1. Ambulatory male and non-pregnant females 35 years and older diagnosed with
osteoarthritis according to the American College of Rheumatology Criteria (ACR) in one
knee. Target knee is the one with higher level of pain.

ACR Criteria includes: Knee Pain and at least 3 of the following: age ≥ 50, stiffness
lasting < 30 mins, bony tenderness, crepitus, bony enlargement, and no palpable
warmth.

2. Symptom onset of > 6 Months prior to Screening for the target knee.

3. If female and of child-bearing potential, prepare to abstain from sexual intercourse
or use a reliable method of contraception during the study (e.g., IUD, oral,
transdermal, injected, implanted hormonal contraceptives or condom + spermicide).

4. Periarticular knee pain due to osteoarthritis (not bursitis, tendonitis etc.) that
required the use of oral or topical treatments (e.g., NSAIDs or acetaminophen).

5. Radiograph of the target knee within the previous year with a Grade 1, 2 or 3 disease
based upon the Kellgren-Lawrence disease severity scale.

6. After a minimum of 7-day wash out of all pain medication has Baseline pain on movement
score of ≥ 50mm on a 0-100-mm Visual Analogue Scale for the target knee.

7. After a minimum of 7-day wash out of all pain medication has Baseline WOMAC Pain sub
scale of ≥ 9 on a 5 question, 5 point (0 to 4) Likert scale for the target knee.

8. Willing and able to use only acetaminophen as rescue medication.

9. Willing and able to comply with the study requirements.

Exclusion Criteria:

1. Females who are pregnant, breast feeding, or planning a pregnancy.

2. Radiograph of the target knee within the previous year with a Grade 4 score on the
Kellgren-Lawrence disease severity scale.

3. History of osteoarthritis in the contralateral knee requiring medication (OTC or
prescription) within 12 months of screening.

4. After a minimum of 7-day wash out of all pain medication has Baseline pain on movement
score of ≥ 20mm on a 0-100-mm Visual Analogue Scale for the contralateral knee
immediately prior to randomization.

5. Known history of secondary osteoarthritis (e.g. congenital, traumatic, gouty
arthritis) of the knee or rheumatoid arthritis.

6. Known history of other chronic inflammatory diseases, (e.g., colitis) or fibromyalgia
during last 5 years.
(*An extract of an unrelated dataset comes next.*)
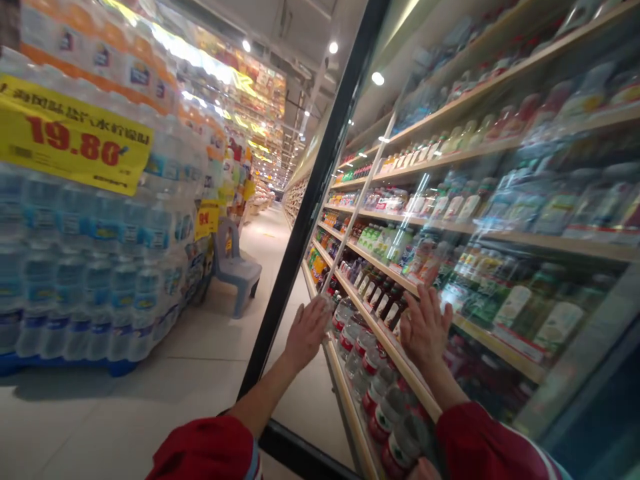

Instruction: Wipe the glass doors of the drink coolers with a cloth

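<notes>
A glass door (367,220) with a black frame (305,200) stands tilted across the view, and shelves of drinks show through it. My left hand (309,331) lies with fingers stretched out, seemingly flat on the glass a little right of the upright frame. Further right, my right hand (425,327) is raised with fingers spread, at or very close to the glass; whether it touches is hard to tell. Faint finger reflections show above it. I see nothing held in either hand. Red sleeves cover both forearms. A skin-coloured patch at the bottom edge is unclear.
Behind the glass, wooden-edged shelves (500,333) carry rows of bottles, with large red-labelled bottles (385,407) lowest. At left rises a stack of bottled water (100,280) with a yellow price sign (75,133). A grey plastic chair (237,267) stands beside the aisle floor (200,373).
</notes>
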### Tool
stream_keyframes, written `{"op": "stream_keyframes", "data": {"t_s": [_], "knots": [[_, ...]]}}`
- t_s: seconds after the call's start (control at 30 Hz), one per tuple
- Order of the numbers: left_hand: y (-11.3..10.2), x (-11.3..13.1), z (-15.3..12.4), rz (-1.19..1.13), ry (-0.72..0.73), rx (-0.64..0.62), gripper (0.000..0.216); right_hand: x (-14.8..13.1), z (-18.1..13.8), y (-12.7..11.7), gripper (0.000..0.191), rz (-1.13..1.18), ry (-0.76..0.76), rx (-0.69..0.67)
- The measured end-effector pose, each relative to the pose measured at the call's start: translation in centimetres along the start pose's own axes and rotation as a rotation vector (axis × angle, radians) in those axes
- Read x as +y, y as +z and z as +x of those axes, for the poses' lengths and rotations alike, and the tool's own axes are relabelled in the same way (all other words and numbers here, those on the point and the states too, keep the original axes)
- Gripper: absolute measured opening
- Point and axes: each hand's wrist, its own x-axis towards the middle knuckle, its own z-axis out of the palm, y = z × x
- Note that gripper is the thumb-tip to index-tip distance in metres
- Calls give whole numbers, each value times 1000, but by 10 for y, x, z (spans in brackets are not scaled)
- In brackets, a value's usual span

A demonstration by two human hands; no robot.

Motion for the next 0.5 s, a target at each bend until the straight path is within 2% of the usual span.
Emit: {"op": "stream_keyframes", "data": {"t_s": [0.1, 0.2, 0.27, 0.37, 0.43, 0.5], "knots": [[-5, -16, -8, 69, -184, 35, 47, -1, -1, 0, 49, 7, 21, -1], [-2, -10, -15, 55, -214, 22, 53, -10, -5, 1, 50, 15, 61, -5], [2, 4, -23, 8, -105, 5, 53, -22, -11, 2, 52, 39, 94, -9], [7, 21, -33, -63, 143, -36, 42, -47, -26, -1, 57, 122, 93, -43], [7, 19, -36, -69, 237, -63, 35, -62, -38, -4, 61, 179, 70, -82], [3, 6, -35, -40, 240, -60, 32, -73, -48, -8, 66, 209, 58, -107]]}}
Patients whose disease was diagnosed at least 5 (five) years
prior to screening visit and have had no known disease activity (i.e., no disease
related complaints nor disease treatment prescribed) since then may enter into the
study.

7. History of asthma, hypertension, myocardial infarction, thrombotic events, stroke,
congestive heart failure, impaired renal function or liver disease. Patients who have
had high blood pressure measured at least 2 (two) years prior to screening visit and
have had no disease activity (i.e., no record of hypertension or anti-hypertensive
treatment prescribed) for at least 2 (two) years prior to screening visit may enter
into the study.

8. History of coronary artery bypass graft within 6 months of screening.

9. Concomitant acetylsalicylic acid therapy other than a stable low dose used for cardiac
prophylaxis (max. 162 mg daily) taken for at least 3 months prior to enrollment and
maintained throughout the duration of the study.

10. Use of warfarin or other anticoagulant therapy within 30 days of screening.

11. Use of ACE inhibitors, cyclosporine, diuretics, lithium or methotrexate, within 30
days of screening or during the study.

12. Known history of gastrointestinal bleeding or peptic ulcer disease.

13. Abnormal screening clinical laboratory evaluations which the Investigator deems
clinically significant.

14. Known allergy to aspirin or NSAIDs.

15. Skin lesions or wounds in the affected area.

16. Significant (requiring surgery) injury or major knee surgery to either knee within six
months prior to screening.

17. Transaminase levels that are more than two times the upper limit of the normal range
at screening.

18. Any other acute or chronic illness that in the opinion of the investigator could
compromise the integrity of study data or place the Patient at risk by participating
in the study.

19. Concomitant use of corticosteroids (any formulation) or use within 30 days of study
randomization.

20. Receipt of any drug as part of a research study within 30 days prior to screening.

21. Previous randomization into this study.

22. Known allergy (hypersensitivity) to acetaminophen.